The line containing "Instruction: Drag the" marks the end; copy exactly all lines from the start of the material up to and including it.

··· Supplied material ···

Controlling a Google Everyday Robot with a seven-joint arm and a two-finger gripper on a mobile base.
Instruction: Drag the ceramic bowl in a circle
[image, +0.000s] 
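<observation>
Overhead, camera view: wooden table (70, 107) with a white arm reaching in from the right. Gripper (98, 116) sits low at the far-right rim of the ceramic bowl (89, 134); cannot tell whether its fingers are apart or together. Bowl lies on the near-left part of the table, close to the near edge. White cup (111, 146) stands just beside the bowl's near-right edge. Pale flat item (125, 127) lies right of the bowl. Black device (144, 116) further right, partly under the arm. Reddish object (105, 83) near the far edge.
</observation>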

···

_Written answer_
Controlling a Google Everyday Robot with a seven-joint arm and a two-finger gripper on a mobile base.
Instruction: Drag the ceramic bowl in a circle

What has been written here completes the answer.